> [Instructions for the task]
Using the entries that follow, write out the line containing "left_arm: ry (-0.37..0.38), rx", the line containing "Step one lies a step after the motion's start", and every line between them, exactly and nothing else.
*** Source material
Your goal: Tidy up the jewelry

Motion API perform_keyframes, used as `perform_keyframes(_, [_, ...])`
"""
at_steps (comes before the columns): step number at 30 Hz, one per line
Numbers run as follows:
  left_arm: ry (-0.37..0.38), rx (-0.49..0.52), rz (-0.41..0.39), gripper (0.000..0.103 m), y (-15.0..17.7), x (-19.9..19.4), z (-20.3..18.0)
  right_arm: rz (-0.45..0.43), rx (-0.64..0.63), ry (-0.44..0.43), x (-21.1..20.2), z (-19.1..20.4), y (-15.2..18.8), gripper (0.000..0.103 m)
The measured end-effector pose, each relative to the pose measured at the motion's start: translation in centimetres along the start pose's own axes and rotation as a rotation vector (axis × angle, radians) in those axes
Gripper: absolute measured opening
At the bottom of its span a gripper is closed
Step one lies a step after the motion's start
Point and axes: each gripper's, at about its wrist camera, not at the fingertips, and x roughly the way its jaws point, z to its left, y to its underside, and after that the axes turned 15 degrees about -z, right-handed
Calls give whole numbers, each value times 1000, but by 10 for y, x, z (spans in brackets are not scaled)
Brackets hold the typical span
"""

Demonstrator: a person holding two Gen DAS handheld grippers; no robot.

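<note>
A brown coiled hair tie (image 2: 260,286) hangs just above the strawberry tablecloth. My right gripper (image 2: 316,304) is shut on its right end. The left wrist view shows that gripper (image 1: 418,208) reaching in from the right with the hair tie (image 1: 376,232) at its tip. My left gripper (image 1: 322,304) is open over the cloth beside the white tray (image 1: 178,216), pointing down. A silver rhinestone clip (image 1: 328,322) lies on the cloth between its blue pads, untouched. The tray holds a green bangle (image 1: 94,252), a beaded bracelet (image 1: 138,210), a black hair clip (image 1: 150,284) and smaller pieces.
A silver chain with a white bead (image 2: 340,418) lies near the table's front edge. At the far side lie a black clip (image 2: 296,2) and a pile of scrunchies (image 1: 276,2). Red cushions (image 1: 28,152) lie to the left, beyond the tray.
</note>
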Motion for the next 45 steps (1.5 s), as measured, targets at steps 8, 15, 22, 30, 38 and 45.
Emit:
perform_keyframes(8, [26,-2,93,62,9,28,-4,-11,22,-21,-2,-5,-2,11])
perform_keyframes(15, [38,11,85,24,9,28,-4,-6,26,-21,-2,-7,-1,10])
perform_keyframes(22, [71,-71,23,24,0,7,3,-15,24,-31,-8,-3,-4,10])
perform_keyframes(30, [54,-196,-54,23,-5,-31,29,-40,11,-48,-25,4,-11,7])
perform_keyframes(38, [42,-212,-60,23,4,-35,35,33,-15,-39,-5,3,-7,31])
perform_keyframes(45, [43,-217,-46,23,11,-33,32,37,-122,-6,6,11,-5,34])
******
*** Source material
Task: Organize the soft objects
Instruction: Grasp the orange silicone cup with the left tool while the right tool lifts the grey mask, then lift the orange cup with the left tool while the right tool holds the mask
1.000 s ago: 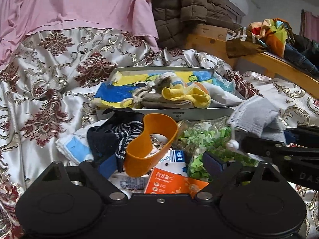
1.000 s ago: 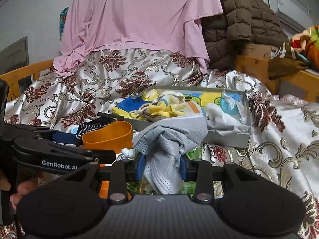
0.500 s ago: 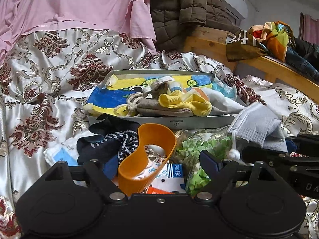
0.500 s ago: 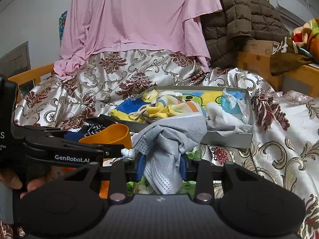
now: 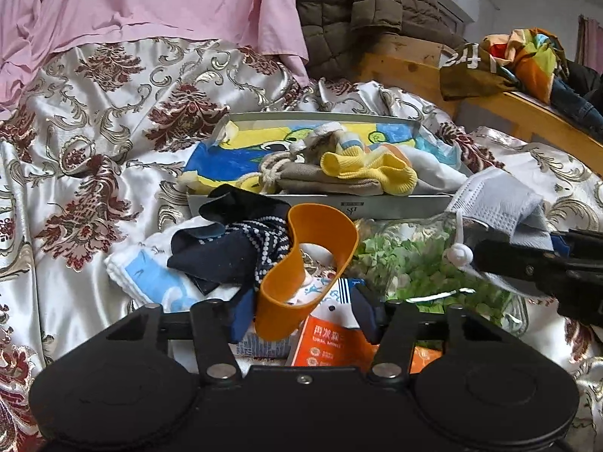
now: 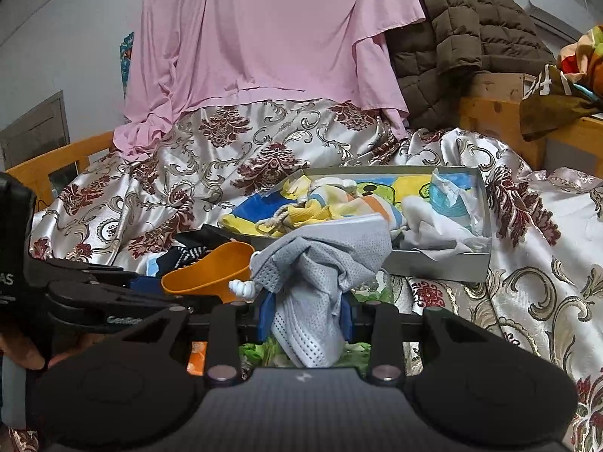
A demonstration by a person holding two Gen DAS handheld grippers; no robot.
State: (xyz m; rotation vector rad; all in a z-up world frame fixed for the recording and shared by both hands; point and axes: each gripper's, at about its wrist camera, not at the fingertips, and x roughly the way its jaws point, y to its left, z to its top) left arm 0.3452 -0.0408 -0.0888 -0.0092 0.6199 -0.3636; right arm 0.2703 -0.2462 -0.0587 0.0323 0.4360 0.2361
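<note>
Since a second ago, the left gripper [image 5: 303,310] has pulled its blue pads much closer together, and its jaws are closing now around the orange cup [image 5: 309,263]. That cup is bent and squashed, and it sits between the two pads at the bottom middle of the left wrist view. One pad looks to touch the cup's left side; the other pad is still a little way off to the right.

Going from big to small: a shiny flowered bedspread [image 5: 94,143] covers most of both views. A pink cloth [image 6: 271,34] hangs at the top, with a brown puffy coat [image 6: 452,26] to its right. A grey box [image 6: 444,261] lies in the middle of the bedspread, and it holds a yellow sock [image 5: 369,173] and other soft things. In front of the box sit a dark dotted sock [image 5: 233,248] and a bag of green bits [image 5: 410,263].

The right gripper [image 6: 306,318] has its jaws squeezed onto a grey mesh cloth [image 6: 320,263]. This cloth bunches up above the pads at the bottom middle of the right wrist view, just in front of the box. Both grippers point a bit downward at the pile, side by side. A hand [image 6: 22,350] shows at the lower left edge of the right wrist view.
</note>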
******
> [Answer box]
  left_arm: ry (-0.37..0.38), rx (-0.49..0.52), rz (-0.41..0.39), gripper (0.000..0.103 m), y (-15.0..17.7), x (-19.9..19.4), z (-20.3..18.0)
  right_arm: rz (-0.45..0.43), rx (-0.64..0.63), ry (-0.44..0.43), x (-21.1..20.2), z (-19.1..20.4), y (-15.2..18.8), gripper (0.000..0.103 m)
The measured end-effector pose, each relative to the pose measured at the motion's start: translation in centimetres along the start pose's own axes and rotation as a rotation vector (axis × angle, radians) in those axes
Gripper: absolute measured opening
At the bottom of its span a gripper is closed
Step one lies a step after the motion's start

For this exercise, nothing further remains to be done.